Reading can give you bad ideas.

We issued the following press release today.  Given the continuing controversy surrounding our song “The Chameleonaires” and the ongoing “Occupy” protests, we believe we can no longer remain silent on the matter.


October 10, 2011


New York, NY – As “Occupy Wall Street” protests spread across the United States, veteran indie rock band The Long Afternoon is disavowing responsibility for and connection with the protests, even though one of its songs has become something of an anthem for many activists.

The song “The Chameleonaires” appears on the group’s latest album, An Index of Maladjustments, released in August by Problematic Audio recordings.  Atop a jagged framework of driving guitars, the song recites a surreal string of images that add up to a sharp critique of corporate and government malfeasance.

A disturbing video for the song, featuring explicit scenes of chameleons feeding on smaller creatures, is available on the group’s YouTube channel at–NA f

Protestors in the streets at Occupy Wall Street and similar events have been seen with signs quoting the song’s sardonic chorus, “We live to feed the chameleonaires!”

Even as the “Occupy” protests spread and grow in popularity, federal, state and local authorities have begun talking about consequences for instigators of civil disobedience.

The heated rhetoric is prompting The Long Afternoon to distance themselves from the actions of extremists who have adopted “The Chameleonaires” as a rallying cry.

“Given the increasingly volatile climate surrounding the protests and the association of their song with some of the more extreme activitists, the group felt they could no longer remain silent,” group spokesperson Ginger M. Armalade said in a written statement on the group’s Web site.
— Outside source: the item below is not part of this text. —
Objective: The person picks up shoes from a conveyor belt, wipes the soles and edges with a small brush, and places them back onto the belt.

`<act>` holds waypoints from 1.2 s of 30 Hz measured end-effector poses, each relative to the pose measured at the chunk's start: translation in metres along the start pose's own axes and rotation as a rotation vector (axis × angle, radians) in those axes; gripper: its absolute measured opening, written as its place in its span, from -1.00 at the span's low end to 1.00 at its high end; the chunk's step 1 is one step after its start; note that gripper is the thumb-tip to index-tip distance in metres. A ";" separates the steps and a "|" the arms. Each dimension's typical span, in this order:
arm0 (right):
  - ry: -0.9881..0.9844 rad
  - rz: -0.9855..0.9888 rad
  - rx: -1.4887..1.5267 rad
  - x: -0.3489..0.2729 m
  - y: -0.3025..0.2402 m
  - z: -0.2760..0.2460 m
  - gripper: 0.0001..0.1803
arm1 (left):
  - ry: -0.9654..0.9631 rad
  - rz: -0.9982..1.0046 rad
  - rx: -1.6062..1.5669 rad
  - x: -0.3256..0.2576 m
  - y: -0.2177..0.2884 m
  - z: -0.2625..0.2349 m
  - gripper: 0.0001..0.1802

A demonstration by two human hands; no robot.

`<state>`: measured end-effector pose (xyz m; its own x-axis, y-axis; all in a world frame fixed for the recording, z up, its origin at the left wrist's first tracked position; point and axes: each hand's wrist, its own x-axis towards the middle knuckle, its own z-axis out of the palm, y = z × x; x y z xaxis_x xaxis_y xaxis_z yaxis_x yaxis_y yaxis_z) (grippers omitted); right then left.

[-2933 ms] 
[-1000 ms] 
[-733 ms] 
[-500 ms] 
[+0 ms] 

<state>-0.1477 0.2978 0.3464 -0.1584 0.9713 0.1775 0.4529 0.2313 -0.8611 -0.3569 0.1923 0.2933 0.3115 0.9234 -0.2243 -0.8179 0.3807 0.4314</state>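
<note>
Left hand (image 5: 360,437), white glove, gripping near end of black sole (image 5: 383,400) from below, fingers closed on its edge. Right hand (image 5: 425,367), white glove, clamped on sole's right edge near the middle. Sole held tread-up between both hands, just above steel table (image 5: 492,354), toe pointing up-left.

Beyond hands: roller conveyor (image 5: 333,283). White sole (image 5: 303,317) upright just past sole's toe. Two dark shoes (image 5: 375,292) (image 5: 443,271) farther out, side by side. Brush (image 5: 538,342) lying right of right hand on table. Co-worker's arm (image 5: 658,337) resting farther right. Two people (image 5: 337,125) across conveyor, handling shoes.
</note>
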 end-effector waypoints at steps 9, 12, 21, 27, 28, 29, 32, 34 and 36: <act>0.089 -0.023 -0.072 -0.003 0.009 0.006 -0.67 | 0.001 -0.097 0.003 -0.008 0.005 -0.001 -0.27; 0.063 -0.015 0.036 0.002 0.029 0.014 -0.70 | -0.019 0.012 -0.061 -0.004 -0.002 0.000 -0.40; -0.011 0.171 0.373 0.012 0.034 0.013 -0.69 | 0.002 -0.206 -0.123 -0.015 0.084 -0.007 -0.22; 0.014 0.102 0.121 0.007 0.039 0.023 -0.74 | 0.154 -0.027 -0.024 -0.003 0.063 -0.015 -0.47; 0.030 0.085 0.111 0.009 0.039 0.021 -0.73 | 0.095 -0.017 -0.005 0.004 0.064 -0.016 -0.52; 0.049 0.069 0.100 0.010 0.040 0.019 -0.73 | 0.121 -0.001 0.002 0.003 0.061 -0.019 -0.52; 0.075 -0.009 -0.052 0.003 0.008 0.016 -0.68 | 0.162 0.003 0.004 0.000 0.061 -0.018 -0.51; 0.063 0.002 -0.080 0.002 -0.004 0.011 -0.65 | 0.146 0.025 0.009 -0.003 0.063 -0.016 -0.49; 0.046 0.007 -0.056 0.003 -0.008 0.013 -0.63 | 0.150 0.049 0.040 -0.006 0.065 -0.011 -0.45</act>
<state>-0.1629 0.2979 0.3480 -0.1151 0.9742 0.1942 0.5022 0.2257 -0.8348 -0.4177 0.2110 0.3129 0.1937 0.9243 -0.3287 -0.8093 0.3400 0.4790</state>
“The Long Afternoon acknowledges that its song ‘The Chameleonaires’ contains language and imagery that allude to class warfare and that suggest some extremely rich people do not have the best of intentions toward the rabble,” the statement continues.

“However, the song does not advocate rebellion against the power elites. It could even be interpreted as suggesting the ultimate purpose of most people is to serve the cream of the crop in society.

“In short, the song plays with themes of ambiguity and complexity, as does much of the group’s work. The Long Afternoon takes no sides in the class war, and neither endorse nor disparage the points of view of either side.”